Segment Start: RECORDS SUPPLIED

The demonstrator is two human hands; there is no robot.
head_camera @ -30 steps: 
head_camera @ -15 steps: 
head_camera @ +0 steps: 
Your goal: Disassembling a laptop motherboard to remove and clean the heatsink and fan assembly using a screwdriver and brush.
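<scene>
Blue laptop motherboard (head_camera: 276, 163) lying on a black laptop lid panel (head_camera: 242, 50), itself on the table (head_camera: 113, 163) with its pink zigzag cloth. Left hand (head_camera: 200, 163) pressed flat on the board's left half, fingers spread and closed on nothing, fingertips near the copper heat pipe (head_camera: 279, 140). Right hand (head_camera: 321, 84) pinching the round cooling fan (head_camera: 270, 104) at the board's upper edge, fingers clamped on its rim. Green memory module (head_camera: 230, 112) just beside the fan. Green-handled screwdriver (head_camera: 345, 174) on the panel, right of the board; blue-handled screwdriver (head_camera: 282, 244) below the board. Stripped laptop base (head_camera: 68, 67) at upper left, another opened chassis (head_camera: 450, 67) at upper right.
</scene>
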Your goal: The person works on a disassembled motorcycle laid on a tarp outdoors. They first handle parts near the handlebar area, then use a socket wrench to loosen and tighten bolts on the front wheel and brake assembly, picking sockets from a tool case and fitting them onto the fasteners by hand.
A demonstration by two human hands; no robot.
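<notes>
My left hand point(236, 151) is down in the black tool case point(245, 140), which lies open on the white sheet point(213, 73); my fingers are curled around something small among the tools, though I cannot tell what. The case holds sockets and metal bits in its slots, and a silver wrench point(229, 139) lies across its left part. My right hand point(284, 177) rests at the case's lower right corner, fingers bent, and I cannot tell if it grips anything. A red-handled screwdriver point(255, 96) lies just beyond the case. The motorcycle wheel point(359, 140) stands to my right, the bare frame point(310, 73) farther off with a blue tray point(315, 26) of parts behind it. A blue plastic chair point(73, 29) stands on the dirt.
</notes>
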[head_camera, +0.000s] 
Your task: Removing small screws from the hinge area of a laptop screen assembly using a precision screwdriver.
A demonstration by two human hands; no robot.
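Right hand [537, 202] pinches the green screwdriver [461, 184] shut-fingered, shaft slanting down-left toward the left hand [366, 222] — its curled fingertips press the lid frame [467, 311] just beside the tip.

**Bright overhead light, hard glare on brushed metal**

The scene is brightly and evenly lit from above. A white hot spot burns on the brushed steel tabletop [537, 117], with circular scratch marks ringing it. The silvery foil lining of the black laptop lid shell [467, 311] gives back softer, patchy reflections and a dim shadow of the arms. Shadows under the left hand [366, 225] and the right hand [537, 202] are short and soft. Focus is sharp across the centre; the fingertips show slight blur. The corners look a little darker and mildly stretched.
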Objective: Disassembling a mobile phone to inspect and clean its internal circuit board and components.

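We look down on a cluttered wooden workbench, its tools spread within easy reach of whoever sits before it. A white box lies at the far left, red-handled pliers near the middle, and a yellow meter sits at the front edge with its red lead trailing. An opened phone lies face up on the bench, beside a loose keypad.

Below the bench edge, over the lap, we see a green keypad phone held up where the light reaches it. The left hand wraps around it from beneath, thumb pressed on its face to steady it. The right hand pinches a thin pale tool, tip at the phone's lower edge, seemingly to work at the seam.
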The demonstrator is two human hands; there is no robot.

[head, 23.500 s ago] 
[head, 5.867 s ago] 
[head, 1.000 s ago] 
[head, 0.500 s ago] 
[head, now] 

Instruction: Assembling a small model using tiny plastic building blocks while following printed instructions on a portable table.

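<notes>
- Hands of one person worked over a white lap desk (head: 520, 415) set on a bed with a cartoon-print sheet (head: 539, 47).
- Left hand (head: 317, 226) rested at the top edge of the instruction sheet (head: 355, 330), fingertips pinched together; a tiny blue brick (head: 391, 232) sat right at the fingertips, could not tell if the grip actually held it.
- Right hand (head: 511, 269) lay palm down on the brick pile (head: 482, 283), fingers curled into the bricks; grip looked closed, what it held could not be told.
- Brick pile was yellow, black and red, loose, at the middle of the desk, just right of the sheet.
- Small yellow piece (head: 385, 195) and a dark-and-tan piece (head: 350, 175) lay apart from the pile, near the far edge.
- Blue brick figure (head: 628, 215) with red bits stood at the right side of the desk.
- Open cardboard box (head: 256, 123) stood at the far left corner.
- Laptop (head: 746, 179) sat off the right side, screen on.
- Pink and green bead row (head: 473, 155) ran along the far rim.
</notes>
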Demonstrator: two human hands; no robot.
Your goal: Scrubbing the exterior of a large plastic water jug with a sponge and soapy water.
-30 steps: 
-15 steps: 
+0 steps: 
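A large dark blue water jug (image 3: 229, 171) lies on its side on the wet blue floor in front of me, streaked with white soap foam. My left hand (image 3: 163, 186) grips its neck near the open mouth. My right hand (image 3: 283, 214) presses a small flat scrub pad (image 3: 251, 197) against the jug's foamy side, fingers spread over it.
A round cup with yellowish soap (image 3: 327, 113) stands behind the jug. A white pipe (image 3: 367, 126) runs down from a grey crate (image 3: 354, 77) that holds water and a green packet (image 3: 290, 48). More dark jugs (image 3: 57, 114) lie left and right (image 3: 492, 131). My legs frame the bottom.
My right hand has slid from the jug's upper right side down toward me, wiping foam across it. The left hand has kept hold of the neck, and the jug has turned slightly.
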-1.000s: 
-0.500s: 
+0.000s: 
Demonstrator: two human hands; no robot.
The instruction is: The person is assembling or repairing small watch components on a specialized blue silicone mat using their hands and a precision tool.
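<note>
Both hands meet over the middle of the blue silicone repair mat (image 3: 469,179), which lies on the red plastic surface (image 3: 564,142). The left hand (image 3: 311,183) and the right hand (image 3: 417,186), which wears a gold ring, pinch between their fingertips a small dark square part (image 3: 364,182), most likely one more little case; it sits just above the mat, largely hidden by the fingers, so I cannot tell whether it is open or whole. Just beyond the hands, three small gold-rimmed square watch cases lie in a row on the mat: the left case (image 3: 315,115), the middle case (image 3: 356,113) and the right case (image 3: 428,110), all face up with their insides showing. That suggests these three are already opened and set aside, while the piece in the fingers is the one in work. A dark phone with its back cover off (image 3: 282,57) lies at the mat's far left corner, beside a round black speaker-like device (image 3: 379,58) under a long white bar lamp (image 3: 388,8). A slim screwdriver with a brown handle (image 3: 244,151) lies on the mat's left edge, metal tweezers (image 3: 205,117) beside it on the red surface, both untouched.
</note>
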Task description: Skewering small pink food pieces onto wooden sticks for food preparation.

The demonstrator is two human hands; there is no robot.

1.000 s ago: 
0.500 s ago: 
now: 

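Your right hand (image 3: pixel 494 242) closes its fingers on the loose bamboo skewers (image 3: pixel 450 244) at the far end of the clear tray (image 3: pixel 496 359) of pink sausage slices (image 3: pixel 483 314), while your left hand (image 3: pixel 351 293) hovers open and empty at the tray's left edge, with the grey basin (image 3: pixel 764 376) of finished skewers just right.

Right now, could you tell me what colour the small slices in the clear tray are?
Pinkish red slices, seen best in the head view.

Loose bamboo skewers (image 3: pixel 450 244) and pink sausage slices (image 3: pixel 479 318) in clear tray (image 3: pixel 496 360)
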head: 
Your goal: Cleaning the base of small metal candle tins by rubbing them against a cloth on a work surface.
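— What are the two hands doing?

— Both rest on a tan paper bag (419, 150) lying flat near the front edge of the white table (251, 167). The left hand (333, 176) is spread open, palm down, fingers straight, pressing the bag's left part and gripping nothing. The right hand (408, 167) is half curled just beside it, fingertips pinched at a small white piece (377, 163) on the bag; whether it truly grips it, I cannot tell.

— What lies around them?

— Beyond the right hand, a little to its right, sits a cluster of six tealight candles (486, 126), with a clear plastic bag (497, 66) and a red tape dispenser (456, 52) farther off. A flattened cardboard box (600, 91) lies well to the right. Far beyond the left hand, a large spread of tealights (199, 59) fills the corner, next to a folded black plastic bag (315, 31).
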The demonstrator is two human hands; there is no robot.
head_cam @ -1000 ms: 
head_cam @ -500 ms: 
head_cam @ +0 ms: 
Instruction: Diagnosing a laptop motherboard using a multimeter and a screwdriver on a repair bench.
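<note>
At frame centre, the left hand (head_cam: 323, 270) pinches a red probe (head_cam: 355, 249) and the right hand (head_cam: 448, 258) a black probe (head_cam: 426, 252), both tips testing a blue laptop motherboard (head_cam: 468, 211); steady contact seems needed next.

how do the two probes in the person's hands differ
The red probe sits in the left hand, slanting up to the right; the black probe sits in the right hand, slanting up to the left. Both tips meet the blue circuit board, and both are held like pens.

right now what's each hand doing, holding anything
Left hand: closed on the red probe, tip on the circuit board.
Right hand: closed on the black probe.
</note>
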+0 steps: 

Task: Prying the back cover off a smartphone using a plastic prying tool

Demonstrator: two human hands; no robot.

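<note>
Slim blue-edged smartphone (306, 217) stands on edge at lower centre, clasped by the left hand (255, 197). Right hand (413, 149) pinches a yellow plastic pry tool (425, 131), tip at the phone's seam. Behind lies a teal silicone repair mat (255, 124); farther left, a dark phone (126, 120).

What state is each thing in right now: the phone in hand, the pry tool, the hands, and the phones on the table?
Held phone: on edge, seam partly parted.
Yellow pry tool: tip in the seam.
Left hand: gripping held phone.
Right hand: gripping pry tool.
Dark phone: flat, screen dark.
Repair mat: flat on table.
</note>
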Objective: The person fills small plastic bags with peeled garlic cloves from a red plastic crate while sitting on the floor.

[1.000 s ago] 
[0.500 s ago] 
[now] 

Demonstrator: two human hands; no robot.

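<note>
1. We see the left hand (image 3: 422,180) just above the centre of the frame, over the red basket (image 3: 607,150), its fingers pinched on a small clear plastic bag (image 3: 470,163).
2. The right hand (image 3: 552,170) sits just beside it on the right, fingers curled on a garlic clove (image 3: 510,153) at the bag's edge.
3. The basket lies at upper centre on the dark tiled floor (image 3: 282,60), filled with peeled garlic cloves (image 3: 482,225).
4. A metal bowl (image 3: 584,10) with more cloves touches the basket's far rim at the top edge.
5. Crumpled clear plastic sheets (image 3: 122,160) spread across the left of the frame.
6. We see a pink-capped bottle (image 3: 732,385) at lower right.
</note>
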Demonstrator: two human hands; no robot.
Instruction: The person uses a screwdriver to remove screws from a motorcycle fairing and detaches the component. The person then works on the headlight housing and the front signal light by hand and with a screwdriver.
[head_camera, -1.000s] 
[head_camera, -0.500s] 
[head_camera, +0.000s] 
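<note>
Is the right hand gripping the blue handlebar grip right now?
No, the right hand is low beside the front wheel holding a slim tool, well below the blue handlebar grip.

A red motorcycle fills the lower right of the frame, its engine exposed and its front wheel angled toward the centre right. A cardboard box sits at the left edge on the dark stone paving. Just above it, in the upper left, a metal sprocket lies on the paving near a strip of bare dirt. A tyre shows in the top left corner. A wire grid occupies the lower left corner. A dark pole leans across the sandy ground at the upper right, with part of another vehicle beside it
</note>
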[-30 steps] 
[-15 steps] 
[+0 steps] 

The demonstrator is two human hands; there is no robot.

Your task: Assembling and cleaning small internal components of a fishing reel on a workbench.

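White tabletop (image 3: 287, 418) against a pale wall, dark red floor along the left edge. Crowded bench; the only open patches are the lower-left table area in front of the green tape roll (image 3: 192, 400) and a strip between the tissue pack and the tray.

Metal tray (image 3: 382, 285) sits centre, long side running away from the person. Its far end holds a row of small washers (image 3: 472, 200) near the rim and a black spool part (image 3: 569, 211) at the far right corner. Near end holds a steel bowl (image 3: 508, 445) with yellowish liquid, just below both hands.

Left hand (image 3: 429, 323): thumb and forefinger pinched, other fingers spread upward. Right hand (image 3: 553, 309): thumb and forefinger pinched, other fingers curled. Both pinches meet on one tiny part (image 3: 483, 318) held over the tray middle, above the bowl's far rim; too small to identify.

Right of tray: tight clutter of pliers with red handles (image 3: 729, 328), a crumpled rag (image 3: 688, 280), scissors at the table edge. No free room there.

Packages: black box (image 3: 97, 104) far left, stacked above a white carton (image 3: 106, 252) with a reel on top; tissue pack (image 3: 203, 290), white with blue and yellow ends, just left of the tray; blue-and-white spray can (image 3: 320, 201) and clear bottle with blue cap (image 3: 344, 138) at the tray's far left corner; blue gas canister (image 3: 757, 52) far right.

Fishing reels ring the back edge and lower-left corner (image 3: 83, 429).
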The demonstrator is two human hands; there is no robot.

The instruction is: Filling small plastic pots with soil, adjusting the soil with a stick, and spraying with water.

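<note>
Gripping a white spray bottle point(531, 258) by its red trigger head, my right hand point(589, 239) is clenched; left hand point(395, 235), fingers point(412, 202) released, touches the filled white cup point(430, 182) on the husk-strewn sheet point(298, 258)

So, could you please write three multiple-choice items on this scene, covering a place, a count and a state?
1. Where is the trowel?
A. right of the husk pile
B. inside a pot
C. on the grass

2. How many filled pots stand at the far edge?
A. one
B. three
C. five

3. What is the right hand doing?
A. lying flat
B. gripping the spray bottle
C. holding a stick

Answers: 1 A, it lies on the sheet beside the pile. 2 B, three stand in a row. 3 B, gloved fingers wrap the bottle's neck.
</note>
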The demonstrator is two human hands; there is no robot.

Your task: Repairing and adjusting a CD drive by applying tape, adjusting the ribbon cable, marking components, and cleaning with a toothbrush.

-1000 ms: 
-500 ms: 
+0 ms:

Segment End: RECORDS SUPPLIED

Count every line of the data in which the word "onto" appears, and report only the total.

2